◆ **The task**: Keeping every word in place, write out the entries that come next.
*** Data records Section Begins ***
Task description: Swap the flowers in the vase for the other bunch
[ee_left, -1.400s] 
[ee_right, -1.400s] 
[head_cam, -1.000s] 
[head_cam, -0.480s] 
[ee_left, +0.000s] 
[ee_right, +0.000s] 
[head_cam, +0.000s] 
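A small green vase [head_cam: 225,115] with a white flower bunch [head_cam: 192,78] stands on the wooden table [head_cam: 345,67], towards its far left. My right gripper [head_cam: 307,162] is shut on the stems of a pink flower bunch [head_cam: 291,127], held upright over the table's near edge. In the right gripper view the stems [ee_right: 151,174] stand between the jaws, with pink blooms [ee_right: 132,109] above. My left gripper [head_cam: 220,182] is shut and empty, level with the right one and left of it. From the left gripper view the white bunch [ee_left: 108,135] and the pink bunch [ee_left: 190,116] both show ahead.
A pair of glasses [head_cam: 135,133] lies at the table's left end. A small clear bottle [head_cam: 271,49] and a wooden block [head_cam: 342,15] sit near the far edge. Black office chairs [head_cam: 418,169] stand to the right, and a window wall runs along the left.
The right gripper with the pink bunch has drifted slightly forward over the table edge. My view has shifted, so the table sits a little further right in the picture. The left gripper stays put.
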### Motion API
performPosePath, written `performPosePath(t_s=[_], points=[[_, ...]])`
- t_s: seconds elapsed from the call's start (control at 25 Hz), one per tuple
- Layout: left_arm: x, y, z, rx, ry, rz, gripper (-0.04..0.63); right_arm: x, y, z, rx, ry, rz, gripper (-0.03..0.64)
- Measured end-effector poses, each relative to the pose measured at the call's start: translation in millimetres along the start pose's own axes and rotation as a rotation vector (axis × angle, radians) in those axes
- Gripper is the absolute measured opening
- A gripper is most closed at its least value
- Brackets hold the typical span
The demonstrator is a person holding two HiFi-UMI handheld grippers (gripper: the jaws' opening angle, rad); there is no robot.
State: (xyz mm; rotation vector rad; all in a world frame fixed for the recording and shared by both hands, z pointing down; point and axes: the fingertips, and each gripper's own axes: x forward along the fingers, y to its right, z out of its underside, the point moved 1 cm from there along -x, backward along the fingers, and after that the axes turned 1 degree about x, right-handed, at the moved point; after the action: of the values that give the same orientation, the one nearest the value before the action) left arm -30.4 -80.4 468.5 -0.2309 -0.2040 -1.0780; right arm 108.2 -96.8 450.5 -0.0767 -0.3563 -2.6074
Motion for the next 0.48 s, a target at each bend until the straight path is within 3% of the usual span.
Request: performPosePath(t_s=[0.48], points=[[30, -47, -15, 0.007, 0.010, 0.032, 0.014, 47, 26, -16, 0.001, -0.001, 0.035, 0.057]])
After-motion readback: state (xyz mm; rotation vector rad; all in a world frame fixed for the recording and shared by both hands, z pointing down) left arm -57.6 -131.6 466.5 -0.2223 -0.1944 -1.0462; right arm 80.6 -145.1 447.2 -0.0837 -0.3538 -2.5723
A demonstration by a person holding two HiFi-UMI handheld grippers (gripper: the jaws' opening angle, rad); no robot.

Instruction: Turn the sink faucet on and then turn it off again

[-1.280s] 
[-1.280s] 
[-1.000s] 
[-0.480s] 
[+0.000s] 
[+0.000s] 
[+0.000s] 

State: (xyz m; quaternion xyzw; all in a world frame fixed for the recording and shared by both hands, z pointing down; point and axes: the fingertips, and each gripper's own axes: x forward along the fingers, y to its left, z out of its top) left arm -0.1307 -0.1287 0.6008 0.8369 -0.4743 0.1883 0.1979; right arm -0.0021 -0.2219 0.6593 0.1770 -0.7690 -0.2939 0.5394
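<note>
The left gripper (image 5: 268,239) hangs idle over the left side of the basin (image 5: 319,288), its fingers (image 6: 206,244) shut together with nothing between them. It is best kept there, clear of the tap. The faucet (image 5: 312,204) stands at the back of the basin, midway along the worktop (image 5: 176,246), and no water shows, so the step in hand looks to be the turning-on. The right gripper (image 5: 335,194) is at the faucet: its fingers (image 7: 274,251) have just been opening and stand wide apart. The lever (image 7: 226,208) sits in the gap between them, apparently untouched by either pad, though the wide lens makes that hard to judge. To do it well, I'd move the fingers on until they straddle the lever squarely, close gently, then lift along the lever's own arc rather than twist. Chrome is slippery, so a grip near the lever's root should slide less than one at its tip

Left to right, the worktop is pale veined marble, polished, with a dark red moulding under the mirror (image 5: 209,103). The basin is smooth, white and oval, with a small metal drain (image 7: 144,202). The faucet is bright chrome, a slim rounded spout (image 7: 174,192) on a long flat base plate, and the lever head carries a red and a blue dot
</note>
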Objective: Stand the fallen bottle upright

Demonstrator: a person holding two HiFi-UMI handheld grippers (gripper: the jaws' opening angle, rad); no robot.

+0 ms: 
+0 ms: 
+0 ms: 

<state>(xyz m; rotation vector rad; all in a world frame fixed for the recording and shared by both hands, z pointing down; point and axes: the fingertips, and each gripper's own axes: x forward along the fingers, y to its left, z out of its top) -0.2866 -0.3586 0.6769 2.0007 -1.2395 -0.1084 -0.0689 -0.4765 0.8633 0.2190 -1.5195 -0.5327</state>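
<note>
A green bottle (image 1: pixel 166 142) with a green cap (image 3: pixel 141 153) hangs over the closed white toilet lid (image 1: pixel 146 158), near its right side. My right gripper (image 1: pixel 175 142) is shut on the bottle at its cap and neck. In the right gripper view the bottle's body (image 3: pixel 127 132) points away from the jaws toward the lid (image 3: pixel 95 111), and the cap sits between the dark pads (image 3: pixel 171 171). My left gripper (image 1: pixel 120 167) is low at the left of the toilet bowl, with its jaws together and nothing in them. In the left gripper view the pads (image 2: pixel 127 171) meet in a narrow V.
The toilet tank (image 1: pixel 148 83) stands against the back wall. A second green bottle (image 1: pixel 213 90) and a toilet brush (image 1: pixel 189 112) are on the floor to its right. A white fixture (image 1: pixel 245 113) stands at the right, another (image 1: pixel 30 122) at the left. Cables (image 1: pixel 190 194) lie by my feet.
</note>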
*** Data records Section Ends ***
◆ **Result**:
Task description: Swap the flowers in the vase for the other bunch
[ee_left, -1.400s] 
[ee_right, -1.400s] 
[head_cam, -1.000s] 
[head_cam, -0.480s] 
[ee_left, +0.000s] 
[ee_right, +0.000s] 
[head_cam, +0.000s] 
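A small green vase [head_cam: 225,115] with a white flower bunch [head_cam: 192,78] stands on the wooden table [head_cam: 345,67], towards its far left. My right gripper [head_cam: 307,162] is shut on the stems of a pink flower bunch [head_cam: 291,127], held upright over the table's near edge. In the right gripper view the stems [ee_right: 151,174] stand between the jaws, with pink blooms [ee_right: 132,109] above. My left gripper [head_cam: 220,182] is shut and empty, level with the right one and left of it. From the left gripper view the white bunch [ee_left: 108,135] and the pink bunch [ee_left: 190,116] both show ahead.
A pair of glasses [head_cam: 135,133] lies at the table's left end. A small clear bottle [head_cam: 271,49] and a wooden block [head_cam: 342,15] sit near the far edge. Black office chairs [head_cam: 418,169] stand to the right, and a window wall runs along the left.
The right gripper with the pink bunch has drifted slightly forward over the table edge. My view has shifted, so the table sits a little further right in the picture. The left gripper stays put.
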### Motion API
performPosePath, written `performPosePath(t_s=[_], points=[[_, ...]])`
- t_s: seconds elapsed from the call's start (control at 25 Hz), one per tuple
- Layout: left_arm: x, y, z, rx, ry, rz, gripper (-0.04..0.63); right_arm: x, y, z, rx, ry, rz, gripper (-0.03..0.64)
- Measured end-effector poses, each relative to the pose measured at the call's start: translation in millimetres along the start pose's own axes and rotation as a rotation vector (axis × angle, radians) in those axes
- Gripper is the absolute measured opening
- A gripper is most closed at its least value
- Brackets hold the typical span
The demonstrator is a person holding two HiFi-UMI handheld grippers (gripper: the jaws' opening angle, rad); there is no robot.
State: (xyz mm; rotation vector rad; all in a world frame fixed for the recording and shared by both hands, z pointing down; point and axes: the fingertips, and each gripper's own axes: x forward along the fingers, y to its right, z out of its underside, the point moved 1 cm from there along -x, backward along the fingers, and after that the axes turned 1 degree about x, right-handed, at the moved point; after the action: of the values that give the same orientation, the one nearest the value before the action) left arm -30.4 -80.4 468.5 -0.2309 -0.2040 -1.0780; right arm 108.2 -96.8 450.5 -0.0767 -0.3563 -2.6074
Motion for the next 0.48 s, a target at each bend until the straight path is within 3% of the usual span.
Request: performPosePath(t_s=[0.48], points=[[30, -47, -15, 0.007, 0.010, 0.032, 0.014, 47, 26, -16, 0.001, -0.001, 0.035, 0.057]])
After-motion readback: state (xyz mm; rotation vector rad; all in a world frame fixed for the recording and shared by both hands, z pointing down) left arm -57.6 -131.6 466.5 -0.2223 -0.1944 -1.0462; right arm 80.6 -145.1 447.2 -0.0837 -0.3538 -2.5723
A demonstration by a person holding two HiFi-UMI handheld grippers (gripper: the jaws' opening angle, rad); no robot.

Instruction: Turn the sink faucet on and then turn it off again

[-1.280s] 
[-1.280s] 
[-1.000s] 
[-0.480s] 
[+0.000s] 
[+0.000s] 
[+0.000s] 

State: (xyz m; quaternion xyzw; all in a world frame fixed for the recording and shared by both hands, z pointing down; point and axes: the fingertips, and each gripper's own axes: x forward along the fingers, y to its left, z out of its top) left arm -0.1307 -0.1287 0.6008 0.8369 -0.4743 0.1883 0.1979; right arm -0.0021 -0.2219 0.6593 0.1770 -0.7690 -0.2939 0.5394
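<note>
The left gripper (image 5: 268,239) hangs idle over the left side of the basin (image 5: 319,288), its fingers (image 6: 206,244) shut together with nothing between them. It is best kept there, clear of the tap. The faucet (image 5: 312,204) stands at the back of the basin, midway along the worktop (image 5: 176,246), and no water shows, so the step in hand looks to be the turning-on. The right gripper (image 5: 335,194) is at the faucet: its fingers (image 7: 274,251) have just been opening and stand wide apart. The lever (image 7: 226,208) sits in the gap between them, apparently untouched by either pad, though the wide lens makes that hard to judge. To do it well, I'd move the fingers on until they straddle the lever squarely, close gently, then lift along the lever's own arc rather than twist. Chrome is slippery, so a grip near the lever's root should slide less than one at its tip

Left to right, the worktop is pale veined marble, polished, with a dark red moulding under the mirror (image 5: 209,103). The basin is smooth, white and oval, with a small metal drain (image 7: 144,202). The faucet is bright chrome, a slim rounded spout (image 7: 174,192) on a long flat base plate, and the lever head carries a red and a blue dot
</note>
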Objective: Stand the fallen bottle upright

Demonstrator: a person holding two HiFi-UMI handheld grippers (gripper: the jaws' opening angle, rad); no robot.

+0 ms: 
+0 ms: 
+0 ms: 

<state>(xyz m; rotation vector rad; all in a world frame fixed for the recording and shared by both hands, z pointing down; point and axes: the fingertips, and each gripper's own axes: x forward along the fingers, y to its left, z out of its top) -0.2866 -0.3586 0.6769 2.0007 -1.2395 -0.1084 -0.0689 -0.4765 0.8633 0.2190 -1.5195 -0.5327</state>
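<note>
A green bottle (image 1: pixel 166 142) with a green cap (image 3: pixel 141 153) hangs over the closed white toilet lid (image 1: pixel 146 158), near its right side. My right gripper (image 1: pixel 175 142) is shut on the bottle at its cap and neck. In the right gripper view the bottle's body (image 3: pixel 127 132) points away from the jaws toward the lid (image 3: pixel 95 111), and the cap sits between the dark pads (image 3: pixel 171 171). My left gripper (image 1: pixel 120 167) is low at the left of the toilet bowl, with its jaws together and nothing in them. In the left gripper view the pads (image 2: pixel 127 171) meet in a narrow V.
The toilet tank (image 1: pixel 148 83) stands against the back wall. A second green bottle (image 1: pixel 213 90) and a toilet brush (image 1: pixel 189 112) are on the floor to its right. A white fixture (image 1: pixel 245 113) stands at the right, another (image 1: pixel 30 122) at the left. Cables (image 1: pixel 190 194) lie by my feet.
</note>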

The full output has already been given.